### What is expected
Each line below should be reproduced without any alteration.

### Material to process
[Start of Attachment]

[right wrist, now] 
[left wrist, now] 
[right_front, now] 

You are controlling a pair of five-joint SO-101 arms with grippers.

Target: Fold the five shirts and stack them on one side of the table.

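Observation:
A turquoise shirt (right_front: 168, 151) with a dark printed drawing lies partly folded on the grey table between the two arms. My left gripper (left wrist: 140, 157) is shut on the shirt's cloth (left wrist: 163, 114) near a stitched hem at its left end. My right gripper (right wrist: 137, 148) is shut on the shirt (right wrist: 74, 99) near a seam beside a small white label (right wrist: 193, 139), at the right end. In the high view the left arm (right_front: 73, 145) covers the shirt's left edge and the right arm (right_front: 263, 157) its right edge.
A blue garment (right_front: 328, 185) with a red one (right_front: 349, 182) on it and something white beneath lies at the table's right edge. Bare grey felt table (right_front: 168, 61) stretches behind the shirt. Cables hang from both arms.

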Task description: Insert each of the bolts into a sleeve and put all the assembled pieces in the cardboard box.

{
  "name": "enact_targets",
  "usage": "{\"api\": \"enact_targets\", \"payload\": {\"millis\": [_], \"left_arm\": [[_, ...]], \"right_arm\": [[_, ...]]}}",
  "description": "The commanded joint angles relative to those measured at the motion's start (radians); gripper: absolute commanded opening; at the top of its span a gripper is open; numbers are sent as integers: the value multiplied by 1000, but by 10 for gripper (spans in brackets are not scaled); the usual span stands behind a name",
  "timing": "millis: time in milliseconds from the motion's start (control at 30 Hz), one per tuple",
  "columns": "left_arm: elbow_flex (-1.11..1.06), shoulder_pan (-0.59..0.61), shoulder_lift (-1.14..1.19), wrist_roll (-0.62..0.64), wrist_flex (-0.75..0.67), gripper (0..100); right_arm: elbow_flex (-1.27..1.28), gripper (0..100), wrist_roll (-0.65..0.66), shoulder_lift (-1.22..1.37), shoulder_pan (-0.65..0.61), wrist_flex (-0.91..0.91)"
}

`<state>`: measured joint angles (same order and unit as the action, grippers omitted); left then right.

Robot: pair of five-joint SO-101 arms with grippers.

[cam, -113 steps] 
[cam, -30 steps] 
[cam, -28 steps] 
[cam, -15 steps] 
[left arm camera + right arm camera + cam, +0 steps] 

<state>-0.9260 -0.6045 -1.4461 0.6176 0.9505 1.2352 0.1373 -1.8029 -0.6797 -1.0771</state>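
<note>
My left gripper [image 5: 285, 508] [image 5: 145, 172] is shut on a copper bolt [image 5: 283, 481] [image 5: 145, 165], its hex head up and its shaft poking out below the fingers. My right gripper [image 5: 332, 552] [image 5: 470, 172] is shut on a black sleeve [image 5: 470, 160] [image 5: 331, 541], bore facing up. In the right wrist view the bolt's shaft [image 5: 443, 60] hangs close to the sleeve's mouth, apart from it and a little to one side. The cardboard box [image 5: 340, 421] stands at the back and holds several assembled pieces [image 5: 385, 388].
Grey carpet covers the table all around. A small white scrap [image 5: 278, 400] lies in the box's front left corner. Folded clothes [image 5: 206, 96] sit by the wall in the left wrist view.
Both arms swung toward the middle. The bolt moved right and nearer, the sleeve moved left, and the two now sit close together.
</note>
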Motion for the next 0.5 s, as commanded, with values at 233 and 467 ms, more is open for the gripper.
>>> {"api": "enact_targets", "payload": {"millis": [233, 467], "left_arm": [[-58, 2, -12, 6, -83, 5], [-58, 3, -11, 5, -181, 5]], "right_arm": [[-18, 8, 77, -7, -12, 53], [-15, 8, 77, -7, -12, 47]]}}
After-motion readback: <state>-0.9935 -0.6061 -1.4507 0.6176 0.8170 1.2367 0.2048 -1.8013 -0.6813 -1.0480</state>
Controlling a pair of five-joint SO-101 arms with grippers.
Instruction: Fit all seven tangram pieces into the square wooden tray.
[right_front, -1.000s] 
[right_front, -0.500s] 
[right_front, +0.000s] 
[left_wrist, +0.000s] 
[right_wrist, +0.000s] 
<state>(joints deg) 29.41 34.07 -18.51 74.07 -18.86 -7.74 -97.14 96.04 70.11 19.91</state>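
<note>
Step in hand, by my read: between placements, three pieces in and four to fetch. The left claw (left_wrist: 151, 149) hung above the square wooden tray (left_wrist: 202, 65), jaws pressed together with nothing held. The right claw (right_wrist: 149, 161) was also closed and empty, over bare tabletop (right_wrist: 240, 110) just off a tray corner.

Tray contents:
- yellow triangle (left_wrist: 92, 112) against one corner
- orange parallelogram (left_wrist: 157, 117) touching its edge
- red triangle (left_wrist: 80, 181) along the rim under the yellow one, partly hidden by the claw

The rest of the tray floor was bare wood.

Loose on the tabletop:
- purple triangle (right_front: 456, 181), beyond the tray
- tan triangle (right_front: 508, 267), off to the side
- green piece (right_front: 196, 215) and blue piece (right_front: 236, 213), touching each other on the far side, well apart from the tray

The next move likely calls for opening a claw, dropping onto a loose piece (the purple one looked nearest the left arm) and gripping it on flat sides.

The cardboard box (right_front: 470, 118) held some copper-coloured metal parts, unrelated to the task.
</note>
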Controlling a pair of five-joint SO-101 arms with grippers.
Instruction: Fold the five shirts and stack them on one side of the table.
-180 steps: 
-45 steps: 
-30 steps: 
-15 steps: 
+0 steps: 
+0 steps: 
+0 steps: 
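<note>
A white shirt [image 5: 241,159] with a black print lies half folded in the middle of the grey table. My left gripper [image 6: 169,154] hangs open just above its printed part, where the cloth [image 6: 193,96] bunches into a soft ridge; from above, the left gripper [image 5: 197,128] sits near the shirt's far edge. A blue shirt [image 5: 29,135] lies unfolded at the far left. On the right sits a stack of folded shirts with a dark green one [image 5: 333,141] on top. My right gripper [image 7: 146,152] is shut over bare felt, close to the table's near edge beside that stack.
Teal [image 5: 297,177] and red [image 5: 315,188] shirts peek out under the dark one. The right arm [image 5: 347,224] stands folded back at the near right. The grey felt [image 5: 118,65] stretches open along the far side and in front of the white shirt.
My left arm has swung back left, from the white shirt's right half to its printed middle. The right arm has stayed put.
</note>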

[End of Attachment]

### Solved exercise
[right wrist, now] 
[left wrist, now] 
[right_front, now] 

You are controlling a pair of five-joint SO-101 arms with grippers.

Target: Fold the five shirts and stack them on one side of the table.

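Observation:
A turquoise shirt (right_front: 168, 151) with a dark printed drawing lies partly folded on the grey table between the two arms. My left gripper (left wrist: 140, 157) is shut on the shirt's cloth (left wrist: 163, 114) near a stitched hem at its left end. My right gripper (right wrist: 137, 148) is shut on the shirt (right wrist: 74, 99) near a seam beside a small white label (right wrist: 193, 139), at the right end. In the high view the left arm (right_front: 73, 145) covers the shirt's left edge and the right arm (right_front: 263, 157) its right edge.
A blue garment (right_front: 328, 185) with a red one (right_front: 349, 182) on it and something white beneath lies at the table's right edge. Bare grey felt table (right_front: 168, 61) stretches behind the shirt. Cables hang from both arms.
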
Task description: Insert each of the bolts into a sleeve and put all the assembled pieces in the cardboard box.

{
  "name": "enact_targets",
  "usage": "{\"api\": \"enact_targets\", \"payload\": {\"millis\": [_], \"left_arm\": [[_, ...]], \"right_arm\": [[_, ...]]}}",
  "description": "The commanded joint angles relative to those measured at the motion's start (radians); gripper: absolute commanded opening; at the top of its span a gripper is open; numbers are sent as integers: the value multiplied by 1000, but by 10 for gripper (spans in brackets are not scaled); the usual span stands behind a name",
  "timing": "millis: time in milliseconds from the motion's start (control at 30 Hz), one per tuple",
  "columns": "left_arm: elbow_flex (-1.11..1.06), shoulder_pan (-0.59..0.61), shoulder_lift (-1.14..1.19), wrist_roll (-0.62..0.64), wrist_flex (-0.75..0.67), gripper (0..100); right_arm: elbow_flex (-1.27..1.28), gripper (0..100), wrist_roll (-0.65..0.66), shoulder_lift (-1.22..1.37), shoulder_pan (-0.65..0.61), wrist_flex (-0.91..0.91)"
}

`<state>`: measured joint angles (same order and unit as the action, grippers omitted); left then right.

Robot: pair of five-joint SO-101 arms with grippers.

[cam, -113 steps] 
[cam, -30 steps] 
[cam, -28 steps] 
[cam, -15 steps] 
[left arm camera + right arm camera + cam, +0 steps] 

<state>-0.9260 -0.6045 -1.4461 0.6176 0.9505 1.2352 0.1373 -1.8029 -0.6797 -1.0771</state>
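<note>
My left gripper [image 5: 285, 508] [image 5: 145, 172] is shut on a copper bolt [image 5: 283, 481] [image 5: 145, 165], its hex head up and its shaft poking out below the fingers. My right gripper [image 5: 332, 552] [image 5: 470, 172] is shut on a black sleeve [image 5: 470, 160] [image 5: 331, 541], bore facing up. In the right wrist view the bolt's shaft [image 5: 443, 60] hangs close to the sleeve's mouth, apart from it and a little to one side. The cardboard box [image 5: 340, 421] stands at the back and holds several assembled pieces [image 5: 385, 388].
Grey carpet covers the table all around. A small white scrap [image 5: 278, 400] lies in the box's front left corner. Folded clothes [image 5: 206, 96] sit by the wall in the left wrist view.
Both arms swung toward the middle. The bolt moved right and nearer, the sleeve moved left, and the two now sit close together.
</note>
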Motion for the next 0.5 s, as commanded, with values at 233 and 467 ms, more is open for the gripper.
>>> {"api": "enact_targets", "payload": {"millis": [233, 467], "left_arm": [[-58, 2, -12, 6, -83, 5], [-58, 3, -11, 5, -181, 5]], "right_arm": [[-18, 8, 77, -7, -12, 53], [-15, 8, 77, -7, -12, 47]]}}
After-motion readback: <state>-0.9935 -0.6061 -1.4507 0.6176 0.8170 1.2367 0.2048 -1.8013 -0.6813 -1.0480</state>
Controlling a pair of five-joint SO-101 arms with grippers.
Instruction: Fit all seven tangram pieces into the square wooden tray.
[right_front, -1.000s] 
[right_front, -0.500s] 
[right_front, +0.000s] 
[left_wrist, +0.000s] 
[right_wrist, +0.000s] 
<state>(joints deg) 29.41 34.07 -18.51 74.07 -18.86 -7.74 -97.14 96.04 70.11 19.91</state>
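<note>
Step in hand, by my read: between placements, three pieces in and four to fetch. The left claw (left_wrist: 151, 149) hung above the square wooden tray (left_wrist: 202, 65), jaws pressed together with nothing held. The right claw (right_wrist: 149, 161) was also closed and empty, over bare tabletop (right_wrist: 240, 110) just off a tray corner.

Tray contents:
- yellow triangle (left_wrist: 92, 112) against one corner
- orange parallelogram (left_wrist: 157, 117) touching its edge
- red triangle (left_wrist: 80, 181) along the rim under the yellow one, partly hidden by the claw

The rest of the tray floor was bare wood.

Loose on the tabletop:
- purple triangle (right_front: 456, 181), beyond the tray
- tan triangle (right_front: 508, 267), off to the side
- green piece (right_front: 196, 215) and blue piece (right_front: 236, 213), touching each other on the far side, well apart from the tray

The next move likely calls for opening a claw, dropping onto a loose piece (the purple one looked nearest the left arm) and gripping it on flat sides.

The cardboard box (right_front: 470, 118) held some copper-coloured metal parts, unrelated to the task.
</note>
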Controlling a pair of five-joint SO-101 arms with grippers.
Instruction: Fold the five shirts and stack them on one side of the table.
-180 steps: 
-45 steps: 
-30 steps: 
-15 steps: 
+0 steps: 
+0 steps: 
+0 steps: 
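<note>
A white shirt [image 5: 241,159] with a black print lies half folded in the middle of the grey table. My left gripper [image 6: 169,154] hangs open just above its printed part, where the cloth [image 6: 193,96] bunches into a soft ridge; from above, the left gripper [image 5: 197,128] sits near the shirt's far edge. A blue shirt [image 5: 29,135] lies unfolded at the far left. On the right sits a stack of folded shirts with a dark green one [image 5: 333,141] on top. My right gripper [image 7: 146,152] is shut over bare felt, close to the table's near edge beside that stack.
Teal [image 5: 297,177] and red [image 5: 315,188] shirts peek out under the dark one. The right arm [image 5: 347,224] stands folded back at the near right. The grey felt [image 5: 118,65] stretches open along the far side and in front of the white shirt.
My left arm has swung back left, from the white shirt's right half to its printed middle. The right arm has stayed put.
</note>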

This exercise has now been completed.